- Activity -
Please find all lines in the data that hold the string "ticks" and copy them.

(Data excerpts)
* * * * *

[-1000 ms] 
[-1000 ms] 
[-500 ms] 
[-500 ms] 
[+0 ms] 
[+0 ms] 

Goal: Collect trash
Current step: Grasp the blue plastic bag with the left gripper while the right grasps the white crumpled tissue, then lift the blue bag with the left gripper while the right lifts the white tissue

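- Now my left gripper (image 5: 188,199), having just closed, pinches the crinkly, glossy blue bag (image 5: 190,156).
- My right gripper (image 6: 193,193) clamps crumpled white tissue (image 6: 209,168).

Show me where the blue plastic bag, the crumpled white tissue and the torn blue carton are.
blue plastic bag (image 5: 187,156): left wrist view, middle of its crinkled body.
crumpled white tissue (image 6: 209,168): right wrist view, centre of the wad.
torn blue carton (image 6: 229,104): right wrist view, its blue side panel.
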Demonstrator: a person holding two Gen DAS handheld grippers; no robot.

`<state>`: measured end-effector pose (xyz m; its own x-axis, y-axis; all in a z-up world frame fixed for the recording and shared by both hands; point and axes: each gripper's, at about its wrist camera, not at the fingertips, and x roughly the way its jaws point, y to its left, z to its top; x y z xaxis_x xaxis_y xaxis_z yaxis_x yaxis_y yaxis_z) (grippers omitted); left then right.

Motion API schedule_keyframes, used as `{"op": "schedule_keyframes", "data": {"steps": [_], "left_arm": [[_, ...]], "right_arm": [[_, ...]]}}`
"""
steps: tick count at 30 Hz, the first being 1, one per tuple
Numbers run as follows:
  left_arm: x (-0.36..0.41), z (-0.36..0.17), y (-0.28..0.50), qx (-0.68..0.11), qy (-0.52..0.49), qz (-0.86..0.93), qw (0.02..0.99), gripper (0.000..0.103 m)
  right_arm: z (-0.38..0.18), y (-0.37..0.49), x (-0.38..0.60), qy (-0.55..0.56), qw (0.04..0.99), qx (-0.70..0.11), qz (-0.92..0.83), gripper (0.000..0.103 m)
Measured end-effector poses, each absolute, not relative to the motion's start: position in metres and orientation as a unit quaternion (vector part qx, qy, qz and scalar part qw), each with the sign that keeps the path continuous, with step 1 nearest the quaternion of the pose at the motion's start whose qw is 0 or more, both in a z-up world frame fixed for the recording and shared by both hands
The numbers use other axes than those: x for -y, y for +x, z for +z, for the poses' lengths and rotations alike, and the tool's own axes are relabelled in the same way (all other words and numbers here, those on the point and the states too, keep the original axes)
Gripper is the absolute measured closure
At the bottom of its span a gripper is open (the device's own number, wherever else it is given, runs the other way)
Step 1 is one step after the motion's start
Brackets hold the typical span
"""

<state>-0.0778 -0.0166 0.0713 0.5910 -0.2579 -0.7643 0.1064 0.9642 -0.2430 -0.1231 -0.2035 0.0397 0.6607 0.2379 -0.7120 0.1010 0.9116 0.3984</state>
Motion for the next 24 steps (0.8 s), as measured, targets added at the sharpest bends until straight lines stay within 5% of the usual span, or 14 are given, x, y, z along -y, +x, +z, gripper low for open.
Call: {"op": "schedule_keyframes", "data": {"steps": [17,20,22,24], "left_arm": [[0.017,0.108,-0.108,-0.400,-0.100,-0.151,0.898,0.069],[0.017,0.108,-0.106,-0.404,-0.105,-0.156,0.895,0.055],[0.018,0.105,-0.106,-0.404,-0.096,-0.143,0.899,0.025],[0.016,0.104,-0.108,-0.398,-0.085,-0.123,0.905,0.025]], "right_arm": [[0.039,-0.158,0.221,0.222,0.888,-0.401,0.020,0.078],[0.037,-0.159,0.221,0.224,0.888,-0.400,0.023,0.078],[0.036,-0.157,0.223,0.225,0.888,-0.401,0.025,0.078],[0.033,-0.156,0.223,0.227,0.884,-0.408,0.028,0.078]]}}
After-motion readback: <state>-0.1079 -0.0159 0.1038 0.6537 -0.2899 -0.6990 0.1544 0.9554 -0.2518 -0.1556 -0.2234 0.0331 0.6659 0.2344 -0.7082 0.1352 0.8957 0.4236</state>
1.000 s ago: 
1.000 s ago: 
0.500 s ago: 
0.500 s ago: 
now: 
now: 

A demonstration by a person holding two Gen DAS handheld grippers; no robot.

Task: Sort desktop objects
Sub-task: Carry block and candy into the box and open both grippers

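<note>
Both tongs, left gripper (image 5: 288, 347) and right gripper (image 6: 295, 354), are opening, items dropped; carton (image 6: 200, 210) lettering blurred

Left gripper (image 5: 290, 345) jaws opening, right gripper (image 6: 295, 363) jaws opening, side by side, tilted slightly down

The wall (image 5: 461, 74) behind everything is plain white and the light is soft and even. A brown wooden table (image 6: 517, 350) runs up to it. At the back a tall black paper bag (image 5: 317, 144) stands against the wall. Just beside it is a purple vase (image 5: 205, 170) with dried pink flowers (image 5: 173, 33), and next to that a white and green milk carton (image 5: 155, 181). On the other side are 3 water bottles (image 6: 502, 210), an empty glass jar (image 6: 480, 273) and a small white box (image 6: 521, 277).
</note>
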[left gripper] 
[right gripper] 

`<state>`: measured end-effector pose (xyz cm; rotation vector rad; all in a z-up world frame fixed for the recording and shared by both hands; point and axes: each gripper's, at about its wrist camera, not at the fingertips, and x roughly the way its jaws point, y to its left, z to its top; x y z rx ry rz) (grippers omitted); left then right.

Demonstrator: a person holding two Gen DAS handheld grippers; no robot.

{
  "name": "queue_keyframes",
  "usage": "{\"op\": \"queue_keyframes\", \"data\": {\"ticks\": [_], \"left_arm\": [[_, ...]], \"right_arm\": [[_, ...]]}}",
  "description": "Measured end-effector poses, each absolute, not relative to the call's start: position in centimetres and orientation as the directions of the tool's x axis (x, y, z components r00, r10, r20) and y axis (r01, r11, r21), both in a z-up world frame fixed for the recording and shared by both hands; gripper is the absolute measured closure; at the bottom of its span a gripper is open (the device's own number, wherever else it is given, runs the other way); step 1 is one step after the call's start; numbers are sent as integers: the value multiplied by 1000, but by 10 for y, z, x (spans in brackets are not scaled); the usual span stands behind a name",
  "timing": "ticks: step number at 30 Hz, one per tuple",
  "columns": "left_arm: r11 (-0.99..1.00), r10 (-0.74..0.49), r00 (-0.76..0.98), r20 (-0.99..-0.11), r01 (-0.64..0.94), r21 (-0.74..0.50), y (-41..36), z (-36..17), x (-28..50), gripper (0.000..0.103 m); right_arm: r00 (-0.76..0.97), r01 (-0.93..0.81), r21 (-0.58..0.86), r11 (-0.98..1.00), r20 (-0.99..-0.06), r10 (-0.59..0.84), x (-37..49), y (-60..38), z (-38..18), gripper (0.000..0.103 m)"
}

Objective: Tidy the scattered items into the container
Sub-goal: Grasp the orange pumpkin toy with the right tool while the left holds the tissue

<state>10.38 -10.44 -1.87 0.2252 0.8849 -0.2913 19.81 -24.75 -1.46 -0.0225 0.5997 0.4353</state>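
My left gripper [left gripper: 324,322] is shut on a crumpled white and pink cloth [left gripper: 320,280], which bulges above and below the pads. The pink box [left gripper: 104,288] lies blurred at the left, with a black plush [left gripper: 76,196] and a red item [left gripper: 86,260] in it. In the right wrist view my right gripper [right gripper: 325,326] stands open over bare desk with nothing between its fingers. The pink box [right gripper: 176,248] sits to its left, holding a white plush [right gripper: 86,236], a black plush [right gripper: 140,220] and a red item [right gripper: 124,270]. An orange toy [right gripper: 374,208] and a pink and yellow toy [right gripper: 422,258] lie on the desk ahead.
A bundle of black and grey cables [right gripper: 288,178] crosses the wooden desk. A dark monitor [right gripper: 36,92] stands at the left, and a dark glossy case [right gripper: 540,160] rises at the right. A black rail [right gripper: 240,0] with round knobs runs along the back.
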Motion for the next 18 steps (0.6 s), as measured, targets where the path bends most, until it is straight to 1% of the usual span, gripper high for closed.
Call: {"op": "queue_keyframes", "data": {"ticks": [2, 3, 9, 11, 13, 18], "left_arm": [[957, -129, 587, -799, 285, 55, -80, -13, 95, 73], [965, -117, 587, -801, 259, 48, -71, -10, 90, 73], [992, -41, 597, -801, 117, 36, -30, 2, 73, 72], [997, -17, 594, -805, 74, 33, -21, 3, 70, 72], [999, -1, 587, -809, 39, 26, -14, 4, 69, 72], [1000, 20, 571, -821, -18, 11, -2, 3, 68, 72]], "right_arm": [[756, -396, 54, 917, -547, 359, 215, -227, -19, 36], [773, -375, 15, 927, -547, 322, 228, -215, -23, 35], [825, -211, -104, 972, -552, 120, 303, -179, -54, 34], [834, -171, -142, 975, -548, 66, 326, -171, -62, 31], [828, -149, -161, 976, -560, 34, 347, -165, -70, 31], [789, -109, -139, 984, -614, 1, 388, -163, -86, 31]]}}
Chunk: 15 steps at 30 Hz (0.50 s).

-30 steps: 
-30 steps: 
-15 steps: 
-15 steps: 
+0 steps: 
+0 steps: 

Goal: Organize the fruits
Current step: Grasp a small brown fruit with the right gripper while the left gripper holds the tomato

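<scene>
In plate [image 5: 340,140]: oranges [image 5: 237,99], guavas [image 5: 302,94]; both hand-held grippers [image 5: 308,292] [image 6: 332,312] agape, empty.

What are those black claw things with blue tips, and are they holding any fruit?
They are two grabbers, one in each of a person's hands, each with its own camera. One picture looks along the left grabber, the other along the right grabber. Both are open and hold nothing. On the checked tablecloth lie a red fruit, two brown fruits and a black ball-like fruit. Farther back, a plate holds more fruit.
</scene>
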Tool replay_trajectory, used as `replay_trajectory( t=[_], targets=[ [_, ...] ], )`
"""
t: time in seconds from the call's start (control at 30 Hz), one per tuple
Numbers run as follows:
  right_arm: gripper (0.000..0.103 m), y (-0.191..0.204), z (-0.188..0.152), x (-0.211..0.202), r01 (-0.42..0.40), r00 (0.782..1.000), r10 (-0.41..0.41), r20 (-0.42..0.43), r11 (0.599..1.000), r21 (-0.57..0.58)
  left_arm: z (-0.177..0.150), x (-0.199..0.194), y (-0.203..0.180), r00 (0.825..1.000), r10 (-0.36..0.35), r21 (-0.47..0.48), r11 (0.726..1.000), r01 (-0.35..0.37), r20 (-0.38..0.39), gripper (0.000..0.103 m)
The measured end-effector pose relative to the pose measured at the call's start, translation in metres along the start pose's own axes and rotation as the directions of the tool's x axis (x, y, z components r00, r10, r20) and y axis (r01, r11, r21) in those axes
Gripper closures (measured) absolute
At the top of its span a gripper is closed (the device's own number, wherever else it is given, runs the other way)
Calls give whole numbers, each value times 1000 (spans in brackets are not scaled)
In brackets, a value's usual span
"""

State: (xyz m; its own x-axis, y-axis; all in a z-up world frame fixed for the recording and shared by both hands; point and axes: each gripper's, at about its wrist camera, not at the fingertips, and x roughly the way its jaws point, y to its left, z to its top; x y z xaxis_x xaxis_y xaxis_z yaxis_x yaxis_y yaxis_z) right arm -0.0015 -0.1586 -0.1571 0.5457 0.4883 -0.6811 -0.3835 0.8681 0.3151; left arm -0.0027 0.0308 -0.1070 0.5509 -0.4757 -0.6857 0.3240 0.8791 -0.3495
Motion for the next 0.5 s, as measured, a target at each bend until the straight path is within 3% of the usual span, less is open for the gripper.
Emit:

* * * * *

- Response to this task -
  "usage": "{\"op\": \"queue_keyframes\", \"data\": {\"ticks\": [_], \"left_arm\": [[_, ...]], \"right_arm\": [[_, ...]]}}",
  "timing": "ticks: step number at 30 Hz, one per tuple",
Call: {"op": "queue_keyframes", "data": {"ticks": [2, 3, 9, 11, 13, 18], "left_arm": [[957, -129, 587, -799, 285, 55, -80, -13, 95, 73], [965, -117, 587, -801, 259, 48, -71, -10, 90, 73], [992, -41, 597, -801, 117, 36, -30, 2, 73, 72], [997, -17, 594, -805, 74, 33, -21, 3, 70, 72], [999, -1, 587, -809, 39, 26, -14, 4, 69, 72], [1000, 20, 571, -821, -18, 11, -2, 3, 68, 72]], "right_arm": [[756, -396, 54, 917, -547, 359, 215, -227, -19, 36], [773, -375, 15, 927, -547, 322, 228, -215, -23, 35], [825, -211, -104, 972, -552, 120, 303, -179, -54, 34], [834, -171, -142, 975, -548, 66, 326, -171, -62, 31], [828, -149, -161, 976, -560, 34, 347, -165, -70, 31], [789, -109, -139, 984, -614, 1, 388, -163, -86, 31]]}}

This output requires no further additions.